▶ REQUIREMENT
Check every line of the entries below for the word "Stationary", then give only the number of lines that have it.

########################################

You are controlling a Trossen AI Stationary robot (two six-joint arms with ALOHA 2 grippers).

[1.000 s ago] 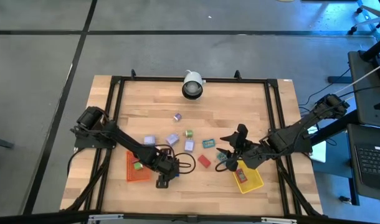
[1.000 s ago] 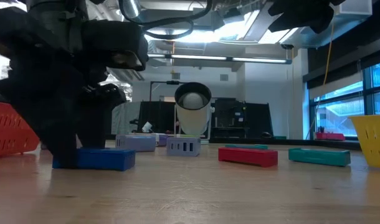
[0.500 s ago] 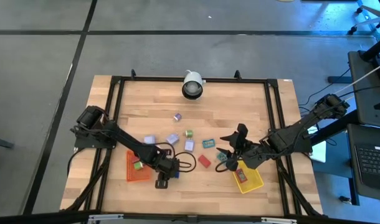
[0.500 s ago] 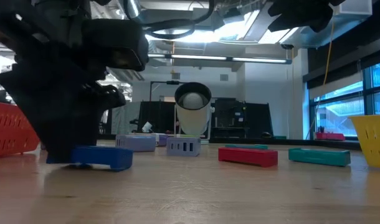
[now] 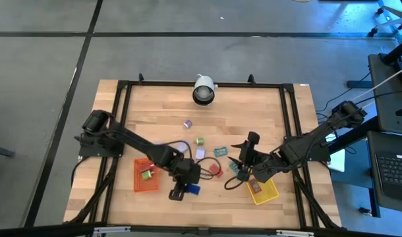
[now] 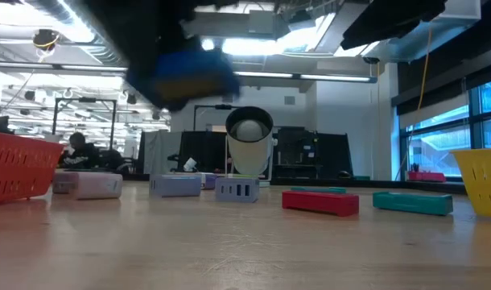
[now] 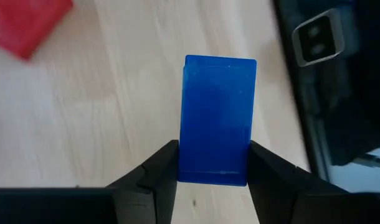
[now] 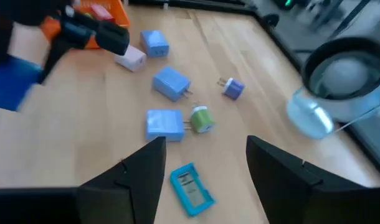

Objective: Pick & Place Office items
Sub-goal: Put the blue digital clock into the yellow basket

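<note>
Over on the left, the orange tray (image 5: 144, 176) is sitting near the table's front edge with a green piece (image 5: 146, 174) lying in it. Just to its right, the left gripper (image 7: 213, 180) is pinching a blue block (image 7: 216, 118) by its long sides, and in the low view the blue block (image 6: 181, 68) is hanging well above the wood. A red piece (image 6: 320, 200) is lying flat near the middle of the table, and a teal piece (image 6: 412, 202) is lying to its right. Behind them, lilac and blue pieces (image 8: 171, 83) are lying scattered, with a small green one (image 8: 201, 117) just beside them. Further right, the right gripper (image 8: 205, 163) is hovering with its two fingers spread apart and nothing between them, near a teal piece (image 8: 191, 186) on the wood. The yellow tray (image 5: 262, 191) is resting at the far right, below that arm.
</note>
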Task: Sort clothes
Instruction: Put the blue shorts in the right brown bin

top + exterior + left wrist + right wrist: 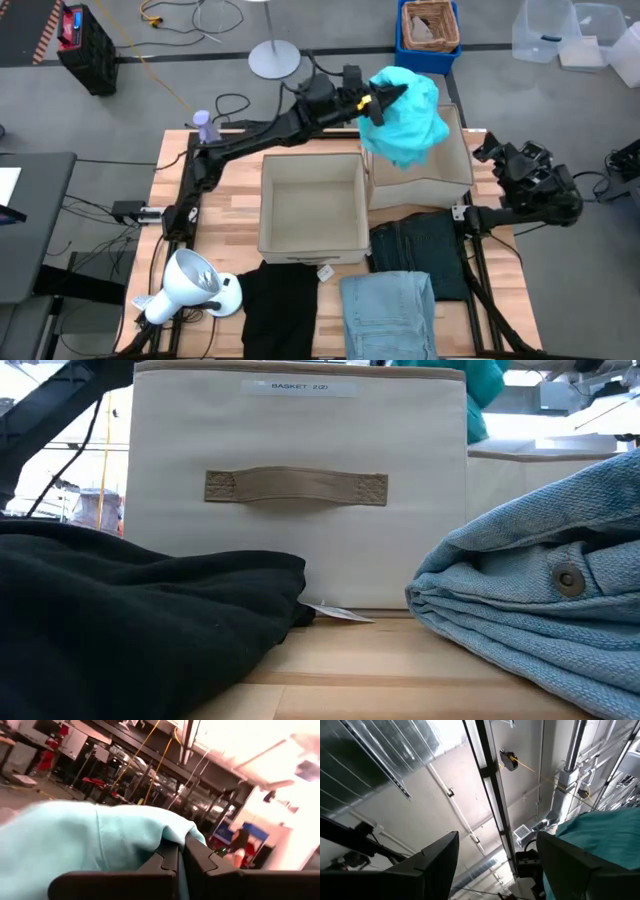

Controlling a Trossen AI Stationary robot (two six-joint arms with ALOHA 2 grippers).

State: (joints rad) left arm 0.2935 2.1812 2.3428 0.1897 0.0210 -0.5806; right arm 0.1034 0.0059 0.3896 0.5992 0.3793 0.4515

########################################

▶ ANSWER TO THE PROBLEM
2